» TASK PROMPT
Identify every line in the records below that contains the word "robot", and reproduce each one.

(Stored items from a collection)
********

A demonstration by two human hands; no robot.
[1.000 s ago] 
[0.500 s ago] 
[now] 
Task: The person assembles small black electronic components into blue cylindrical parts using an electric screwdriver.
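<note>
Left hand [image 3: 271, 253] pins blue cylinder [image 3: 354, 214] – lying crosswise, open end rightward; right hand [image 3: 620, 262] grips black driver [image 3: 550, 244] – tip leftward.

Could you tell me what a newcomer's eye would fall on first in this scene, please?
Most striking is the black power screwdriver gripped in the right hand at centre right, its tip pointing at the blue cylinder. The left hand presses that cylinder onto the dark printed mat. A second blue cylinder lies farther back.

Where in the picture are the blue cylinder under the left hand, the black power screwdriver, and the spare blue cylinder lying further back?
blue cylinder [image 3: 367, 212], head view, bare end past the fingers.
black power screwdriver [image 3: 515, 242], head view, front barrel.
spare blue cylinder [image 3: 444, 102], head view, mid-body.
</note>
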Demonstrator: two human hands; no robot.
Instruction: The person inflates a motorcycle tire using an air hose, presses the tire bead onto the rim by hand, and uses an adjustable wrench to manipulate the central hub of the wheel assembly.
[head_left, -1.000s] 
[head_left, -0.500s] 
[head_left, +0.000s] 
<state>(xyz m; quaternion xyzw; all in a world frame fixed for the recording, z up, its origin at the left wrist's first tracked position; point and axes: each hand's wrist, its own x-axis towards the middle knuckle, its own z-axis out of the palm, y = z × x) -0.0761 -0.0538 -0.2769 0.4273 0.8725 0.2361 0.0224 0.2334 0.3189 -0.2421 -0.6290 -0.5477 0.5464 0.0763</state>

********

» TASK RESULT
A demonstration by two human hands; no robot.
Demonstrator: two human hands; no robot.

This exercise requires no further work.